Что он собирался мне показать? Я вошел, потому что он мне это предложил. И с этой минуты для меня открылась новая вселенная, куда я проник, сам того не ведая.

II

Его звали Натаниель Пурвьанш. Он просил называть его Натом. Откуда он взялся, никто не знал. Он немного кокетничал, скрывая свое происхождение. Таинственность ему шла, и он этим пользовался. Вероятно, детство он провел в англоязычной стране, потому что изъяснялся он на английском языке так же легко, как на французском. Его можно было бы принять и за скандинава — из-за высокого роста, белокурых волос и бледного полупрозрачного лица. Познания его были огромны. Половину своего времени он проводил за чтением и прекрасно все запоминал, потому что обладал чудесной памятью. Он знал наизусть целые главы из Шекспира. Однако не кичился этим, предпочитая властвовать над своим окружением более тонкими средствами.

Он был режиссером и царил в этом театре, где, несмотря на его молодость, никто и не думал оспаривать у него это место. Прежде всего, потому, что набранные им актеры были еще моложе. А особенно потому, что он принадлежал к тому типу людей, которые увлекают за собой других даже прежде, чем успеют подумать об этом. Пурвьанш владел даром не только завораживать, но и порабощать. Одного его обаяния было для этого, конечно, недостаточно. К нему примешивались еще убежденность и властность, которые, будучи для него абсолютно естественными, стихийно притягивали к нему людей. Вот почему во время репетиций он вертел своими актерами как марионетками, но так хитро и дипломатично, что ему удавалось убедить их, будто они действуют совершенно свободно. Никогда прежде я не знавал тирана, умевшего так притворяться.

Он спал с той самой Альбертой, которую, как и его, я впервые увидел в кафе «Селект». Он нес этот крест, без которого, казалось, уже не мог обходиться. Рядом с ним всегда полно было очаровательных женщин, и вряд ли они стали бы долго сопротивляться его домогательствам, если бы он этого пожелал; но эта жалкая, увядшая бродяжка двадцатью годами старше него была для него чем-то вроде странного декора, ценимого за вычурную неправильность эпохи барокко. Он помыкал ею, оскорблял ее, но ни за что на свете не согласился бы расстаться с ней, с ее похотливой чувственностью. Хуже того! Без конца попрекая ее за то, что она алкоголичка, он позволял ей пить сколько угодно — можно подумать, что в падении своей подружки он находил болезненное наслаждение.

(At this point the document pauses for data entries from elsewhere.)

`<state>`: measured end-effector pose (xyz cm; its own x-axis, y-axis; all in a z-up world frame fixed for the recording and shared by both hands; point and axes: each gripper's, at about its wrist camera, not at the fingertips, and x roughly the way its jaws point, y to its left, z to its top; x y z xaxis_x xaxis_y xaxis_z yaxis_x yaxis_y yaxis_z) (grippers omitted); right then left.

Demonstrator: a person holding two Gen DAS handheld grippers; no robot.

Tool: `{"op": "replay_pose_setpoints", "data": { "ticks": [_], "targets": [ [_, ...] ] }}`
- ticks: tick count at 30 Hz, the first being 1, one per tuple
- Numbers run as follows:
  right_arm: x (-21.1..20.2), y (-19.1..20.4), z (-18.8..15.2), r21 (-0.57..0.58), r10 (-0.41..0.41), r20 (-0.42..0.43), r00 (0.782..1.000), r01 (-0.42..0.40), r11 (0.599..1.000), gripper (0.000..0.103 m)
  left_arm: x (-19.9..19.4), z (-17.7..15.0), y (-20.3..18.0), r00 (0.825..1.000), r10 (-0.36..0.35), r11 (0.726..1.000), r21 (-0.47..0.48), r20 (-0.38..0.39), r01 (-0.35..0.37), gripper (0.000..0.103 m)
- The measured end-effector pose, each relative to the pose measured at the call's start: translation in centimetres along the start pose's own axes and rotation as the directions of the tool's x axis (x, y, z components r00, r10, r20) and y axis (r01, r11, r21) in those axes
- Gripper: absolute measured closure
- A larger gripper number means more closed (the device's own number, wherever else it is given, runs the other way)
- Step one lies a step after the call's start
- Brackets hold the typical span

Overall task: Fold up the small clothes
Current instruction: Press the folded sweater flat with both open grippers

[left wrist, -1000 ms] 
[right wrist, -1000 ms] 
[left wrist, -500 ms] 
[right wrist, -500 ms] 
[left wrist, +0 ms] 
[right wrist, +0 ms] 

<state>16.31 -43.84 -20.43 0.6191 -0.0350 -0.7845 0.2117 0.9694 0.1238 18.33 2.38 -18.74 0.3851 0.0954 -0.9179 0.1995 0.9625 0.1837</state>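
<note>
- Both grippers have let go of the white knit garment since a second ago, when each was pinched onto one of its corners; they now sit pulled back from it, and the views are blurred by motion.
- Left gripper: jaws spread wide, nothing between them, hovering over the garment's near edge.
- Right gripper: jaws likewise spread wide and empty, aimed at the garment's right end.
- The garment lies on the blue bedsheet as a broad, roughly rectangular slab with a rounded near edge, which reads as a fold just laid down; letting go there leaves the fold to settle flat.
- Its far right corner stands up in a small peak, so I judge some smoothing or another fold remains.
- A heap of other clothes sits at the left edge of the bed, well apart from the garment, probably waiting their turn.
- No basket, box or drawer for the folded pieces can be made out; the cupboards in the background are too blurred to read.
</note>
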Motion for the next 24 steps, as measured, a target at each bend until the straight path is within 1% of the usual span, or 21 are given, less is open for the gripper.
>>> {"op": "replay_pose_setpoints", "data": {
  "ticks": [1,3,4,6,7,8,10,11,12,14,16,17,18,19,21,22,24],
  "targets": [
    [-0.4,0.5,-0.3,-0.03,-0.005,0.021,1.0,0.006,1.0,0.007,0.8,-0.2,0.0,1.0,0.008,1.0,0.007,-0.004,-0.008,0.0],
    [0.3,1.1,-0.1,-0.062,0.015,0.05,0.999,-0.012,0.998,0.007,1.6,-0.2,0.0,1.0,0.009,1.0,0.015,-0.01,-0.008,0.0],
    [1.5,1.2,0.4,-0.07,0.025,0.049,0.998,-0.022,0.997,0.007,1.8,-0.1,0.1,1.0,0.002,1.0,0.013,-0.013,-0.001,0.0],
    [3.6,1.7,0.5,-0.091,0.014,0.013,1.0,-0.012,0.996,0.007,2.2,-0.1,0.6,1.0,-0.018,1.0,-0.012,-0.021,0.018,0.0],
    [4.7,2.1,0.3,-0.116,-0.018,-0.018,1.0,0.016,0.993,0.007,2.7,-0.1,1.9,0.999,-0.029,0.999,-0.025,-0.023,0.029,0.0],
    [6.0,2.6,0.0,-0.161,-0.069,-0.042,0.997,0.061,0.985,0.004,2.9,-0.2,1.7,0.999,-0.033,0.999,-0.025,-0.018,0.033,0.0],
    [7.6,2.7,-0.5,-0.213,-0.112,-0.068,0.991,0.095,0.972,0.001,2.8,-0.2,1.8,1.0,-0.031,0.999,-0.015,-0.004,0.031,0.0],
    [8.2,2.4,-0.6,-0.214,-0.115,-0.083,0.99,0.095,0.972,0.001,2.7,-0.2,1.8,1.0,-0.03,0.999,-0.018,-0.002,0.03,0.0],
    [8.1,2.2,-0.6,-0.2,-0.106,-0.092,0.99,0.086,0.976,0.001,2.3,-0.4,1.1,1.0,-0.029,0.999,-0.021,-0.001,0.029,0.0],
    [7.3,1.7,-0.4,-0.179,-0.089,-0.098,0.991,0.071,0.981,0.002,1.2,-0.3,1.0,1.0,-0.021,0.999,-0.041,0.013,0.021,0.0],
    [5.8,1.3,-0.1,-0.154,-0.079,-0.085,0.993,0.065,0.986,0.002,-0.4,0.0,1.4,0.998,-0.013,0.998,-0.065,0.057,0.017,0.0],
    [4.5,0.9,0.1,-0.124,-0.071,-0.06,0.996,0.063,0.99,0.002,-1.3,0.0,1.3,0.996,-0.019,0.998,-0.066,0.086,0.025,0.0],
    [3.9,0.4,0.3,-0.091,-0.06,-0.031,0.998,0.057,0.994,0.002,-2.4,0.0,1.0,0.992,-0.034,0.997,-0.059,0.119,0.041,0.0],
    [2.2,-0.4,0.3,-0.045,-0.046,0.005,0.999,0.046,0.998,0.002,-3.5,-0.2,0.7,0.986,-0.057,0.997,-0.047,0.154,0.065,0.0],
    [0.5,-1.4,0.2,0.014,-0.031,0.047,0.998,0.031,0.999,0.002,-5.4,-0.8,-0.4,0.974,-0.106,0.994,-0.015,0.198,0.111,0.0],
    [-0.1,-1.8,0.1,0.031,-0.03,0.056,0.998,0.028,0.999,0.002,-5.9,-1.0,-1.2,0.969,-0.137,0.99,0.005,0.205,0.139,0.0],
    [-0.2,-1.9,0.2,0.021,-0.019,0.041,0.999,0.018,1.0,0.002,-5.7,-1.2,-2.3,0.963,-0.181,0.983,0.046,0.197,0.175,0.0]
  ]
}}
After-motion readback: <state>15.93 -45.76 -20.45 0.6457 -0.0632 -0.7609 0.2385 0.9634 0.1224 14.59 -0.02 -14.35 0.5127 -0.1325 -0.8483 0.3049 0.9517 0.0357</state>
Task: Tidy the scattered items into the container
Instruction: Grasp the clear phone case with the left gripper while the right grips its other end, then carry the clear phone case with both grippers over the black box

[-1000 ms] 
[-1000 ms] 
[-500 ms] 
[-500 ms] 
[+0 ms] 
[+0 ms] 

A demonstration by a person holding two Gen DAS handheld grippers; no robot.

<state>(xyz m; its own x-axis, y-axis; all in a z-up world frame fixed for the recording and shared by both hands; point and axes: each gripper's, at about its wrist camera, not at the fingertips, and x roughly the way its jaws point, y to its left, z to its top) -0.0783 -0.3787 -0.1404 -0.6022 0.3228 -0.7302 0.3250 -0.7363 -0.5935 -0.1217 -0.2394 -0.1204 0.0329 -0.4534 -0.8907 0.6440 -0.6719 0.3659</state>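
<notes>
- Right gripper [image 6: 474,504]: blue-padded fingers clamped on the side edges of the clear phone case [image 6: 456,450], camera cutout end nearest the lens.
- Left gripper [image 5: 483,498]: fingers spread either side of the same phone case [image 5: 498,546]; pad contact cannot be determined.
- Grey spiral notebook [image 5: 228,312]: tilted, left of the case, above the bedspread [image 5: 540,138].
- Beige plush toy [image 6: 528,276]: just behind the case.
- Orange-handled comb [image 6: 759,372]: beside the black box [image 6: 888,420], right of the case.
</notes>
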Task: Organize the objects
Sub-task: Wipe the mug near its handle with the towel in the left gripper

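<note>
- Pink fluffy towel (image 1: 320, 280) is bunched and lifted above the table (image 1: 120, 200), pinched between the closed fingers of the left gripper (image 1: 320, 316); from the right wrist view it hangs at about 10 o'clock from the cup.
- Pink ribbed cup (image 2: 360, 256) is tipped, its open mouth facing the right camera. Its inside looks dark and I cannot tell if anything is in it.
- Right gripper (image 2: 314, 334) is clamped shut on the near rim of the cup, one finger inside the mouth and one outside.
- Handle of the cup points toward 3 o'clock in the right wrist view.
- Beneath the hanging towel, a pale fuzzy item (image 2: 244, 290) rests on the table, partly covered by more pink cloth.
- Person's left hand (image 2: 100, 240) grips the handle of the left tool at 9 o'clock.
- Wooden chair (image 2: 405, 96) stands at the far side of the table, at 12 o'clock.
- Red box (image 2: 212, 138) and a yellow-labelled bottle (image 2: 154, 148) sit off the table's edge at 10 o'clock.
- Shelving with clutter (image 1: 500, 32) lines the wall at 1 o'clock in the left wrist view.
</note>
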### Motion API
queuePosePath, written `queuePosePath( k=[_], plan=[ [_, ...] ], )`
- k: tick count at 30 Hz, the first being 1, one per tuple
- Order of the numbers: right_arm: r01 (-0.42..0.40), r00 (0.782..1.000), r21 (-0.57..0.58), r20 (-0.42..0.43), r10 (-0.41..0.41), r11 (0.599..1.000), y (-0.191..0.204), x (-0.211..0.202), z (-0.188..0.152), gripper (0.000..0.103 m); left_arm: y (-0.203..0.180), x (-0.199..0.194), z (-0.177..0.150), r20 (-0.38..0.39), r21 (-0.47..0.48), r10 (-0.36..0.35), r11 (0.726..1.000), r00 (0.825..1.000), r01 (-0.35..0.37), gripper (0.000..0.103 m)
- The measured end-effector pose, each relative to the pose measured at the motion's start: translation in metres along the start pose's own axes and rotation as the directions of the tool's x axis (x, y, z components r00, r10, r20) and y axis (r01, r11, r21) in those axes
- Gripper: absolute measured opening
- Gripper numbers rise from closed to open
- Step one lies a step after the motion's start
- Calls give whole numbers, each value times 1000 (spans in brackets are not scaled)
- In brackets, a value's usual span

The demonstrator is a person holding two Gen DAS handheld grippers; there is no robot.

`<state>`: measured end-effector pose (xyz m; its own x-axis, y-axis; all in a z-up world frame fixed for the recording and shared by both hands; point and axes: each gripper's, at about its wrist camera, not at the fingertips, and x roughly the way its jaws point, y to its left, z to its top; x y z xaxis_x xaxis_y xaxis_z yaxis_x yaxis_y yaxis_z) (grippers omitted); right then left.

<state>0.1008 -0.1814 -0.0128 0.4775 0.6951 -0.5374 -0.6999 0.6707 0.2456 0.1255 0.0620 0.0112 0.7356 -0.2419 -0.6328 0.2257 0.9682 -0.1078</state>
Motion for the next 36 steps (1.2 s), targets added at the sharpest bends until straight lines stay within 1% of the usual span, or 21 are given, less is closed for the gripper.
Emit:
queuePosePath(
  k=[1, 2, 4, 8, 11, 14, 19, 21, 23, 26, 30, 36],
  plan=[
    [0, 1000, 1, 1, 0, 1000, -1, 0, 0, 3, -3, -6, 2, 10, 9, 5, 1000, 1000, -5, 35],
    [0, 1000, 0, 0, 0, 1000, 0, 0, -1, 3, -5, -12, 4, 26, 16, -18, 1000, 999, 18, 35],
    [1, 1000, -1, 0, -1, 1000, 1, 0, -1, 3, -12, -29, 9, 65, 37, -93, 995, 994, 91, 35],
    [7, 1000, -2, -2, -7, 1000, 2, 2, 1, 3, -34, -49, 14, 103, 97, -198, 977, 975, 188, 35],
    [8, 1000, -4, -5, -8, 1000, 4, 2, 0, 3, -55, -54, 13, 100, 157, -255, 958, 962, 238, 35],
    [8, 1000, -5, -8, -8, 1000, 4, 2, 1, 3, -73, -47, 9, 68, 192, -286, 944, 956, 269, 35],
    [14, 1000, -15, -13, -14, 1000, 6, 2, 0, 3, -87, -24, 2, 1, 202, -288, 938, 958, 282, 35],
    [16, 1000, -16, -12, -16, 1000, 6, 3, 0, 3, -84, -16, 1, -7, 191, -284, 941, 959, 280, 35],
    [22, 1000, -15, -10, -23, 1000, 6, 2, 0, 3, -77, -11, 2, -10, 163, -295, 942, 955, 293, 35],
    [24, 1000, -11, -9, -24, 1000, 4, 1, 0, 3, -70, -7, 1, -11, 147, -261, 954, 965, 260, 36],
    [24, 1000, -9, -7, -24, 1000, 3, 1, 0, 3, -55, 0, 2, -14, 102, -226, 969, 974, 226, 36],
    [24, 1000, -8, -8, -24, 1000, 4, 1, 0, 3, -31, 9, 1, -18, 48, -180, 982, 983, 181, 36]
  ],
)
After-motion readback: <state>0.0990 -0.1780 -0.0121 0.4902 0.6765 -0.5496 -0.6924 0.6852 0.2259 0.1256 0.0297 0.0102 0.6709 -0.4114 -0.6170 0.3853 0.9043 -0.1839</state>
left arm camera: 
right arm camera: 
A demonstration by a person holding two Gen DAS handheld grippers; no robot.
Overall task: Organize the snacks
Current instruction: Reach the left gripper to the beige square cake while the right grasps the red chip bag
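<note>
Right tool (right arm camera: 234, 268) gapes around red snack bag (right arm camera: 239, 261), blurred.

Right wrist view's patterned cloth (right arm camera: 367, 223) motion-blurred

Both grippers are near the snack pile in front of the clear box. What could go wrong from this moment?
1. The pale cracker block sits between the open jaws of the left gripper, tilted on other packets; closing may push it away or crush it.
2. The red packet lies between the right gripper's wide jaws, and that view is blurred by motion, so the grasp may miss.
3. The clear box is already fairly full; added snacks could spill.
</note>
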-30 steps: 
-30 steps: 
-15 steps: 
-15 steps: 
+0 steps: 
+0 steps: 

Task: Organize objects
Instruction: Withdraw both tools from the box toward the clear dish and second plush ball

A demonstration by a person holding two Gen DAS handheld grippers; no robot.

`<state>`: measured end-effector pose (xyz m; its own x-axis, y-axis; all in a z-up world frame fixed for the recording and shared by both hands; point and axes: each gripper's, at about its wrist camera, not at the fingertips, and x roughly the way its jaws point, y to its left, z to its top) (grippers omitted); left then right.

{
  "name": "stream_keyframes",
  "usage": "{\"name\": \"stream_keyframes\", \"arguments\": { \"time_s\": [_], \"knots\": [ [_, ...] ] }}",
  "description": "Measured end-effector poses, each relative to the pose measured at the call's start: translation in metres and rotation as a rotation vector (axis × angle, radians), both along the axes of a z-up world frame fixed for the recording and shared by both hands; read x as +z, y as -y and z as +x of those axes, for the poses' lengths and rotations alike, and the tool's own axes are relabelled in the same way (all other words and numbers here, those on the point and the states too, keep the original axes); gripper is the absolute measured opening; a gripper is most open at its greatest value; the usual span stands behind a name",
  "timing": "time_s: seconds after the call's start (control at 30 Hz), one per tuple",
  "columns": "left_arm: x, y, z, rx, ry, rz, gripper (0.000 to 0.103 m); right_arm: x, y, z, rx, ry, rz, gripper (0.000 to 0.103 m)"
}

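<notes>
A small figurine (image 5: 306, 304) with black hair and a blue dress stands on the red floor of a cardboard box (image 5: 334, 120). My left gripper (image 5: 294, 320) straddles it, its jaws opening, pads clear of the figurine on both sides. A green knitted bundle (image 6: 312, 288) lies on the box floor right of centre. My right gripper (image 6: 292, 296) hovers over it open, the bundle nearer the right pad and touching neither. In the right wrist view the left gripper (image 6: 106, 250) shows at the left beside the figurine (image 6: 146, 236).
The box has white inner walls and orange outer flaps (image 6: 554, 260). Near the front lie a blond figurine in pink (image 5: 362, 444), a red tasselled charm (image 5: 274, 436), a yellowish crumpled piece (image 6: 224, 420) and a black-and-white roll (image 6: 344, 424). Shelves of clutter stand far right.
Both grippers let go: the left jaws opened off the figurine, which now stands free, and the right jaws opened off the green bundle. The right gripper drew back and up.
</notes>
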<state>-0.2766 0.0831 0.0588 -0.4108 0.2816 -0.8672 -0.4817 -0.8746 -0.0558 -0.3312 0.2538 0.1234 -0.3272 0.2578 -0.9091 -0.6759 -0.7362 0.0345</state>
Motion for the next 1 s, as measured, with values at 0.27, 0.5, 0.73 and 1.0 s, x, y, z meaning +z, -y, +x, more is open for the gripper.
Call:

Ну и вид же имела эта парочка! Он с его ангельской красотой и живым умом, и она — чье уродство и посредственность разума и души были столь очевидны, что они, казалось, грызут ее тело изнутри. Я плохо представлял себе ночи любви между этими двумя людьми, должно быть, они были достаточно омерзительны!

И однако, анализируя с течением времени причины, привлекшие меня к Пурвьаншу, приходится сознаться, что странность его связи с Альбертой сыграла здесь определенную роль. Тут была тайна или лучше сказать — бездна, которая меня притягивала, и если теперь я ясно вижу, что это было помрачением рассудка, то в то время, когда мне едва исполнилось двадцать, меня, признаюсь, охватывало чувство чего-то волнующе-обворожительного. Конечно, следовало бы остерегаться человека, чье поведение столь ненормально, но, в конце концов, говорил я себе, личная жизнь Ната и его извращенная любовь — не мое дело. Я все более страстно увлекался его рассуждениями о театре и пьесе «в новом стиле», которую он намеревался поставить.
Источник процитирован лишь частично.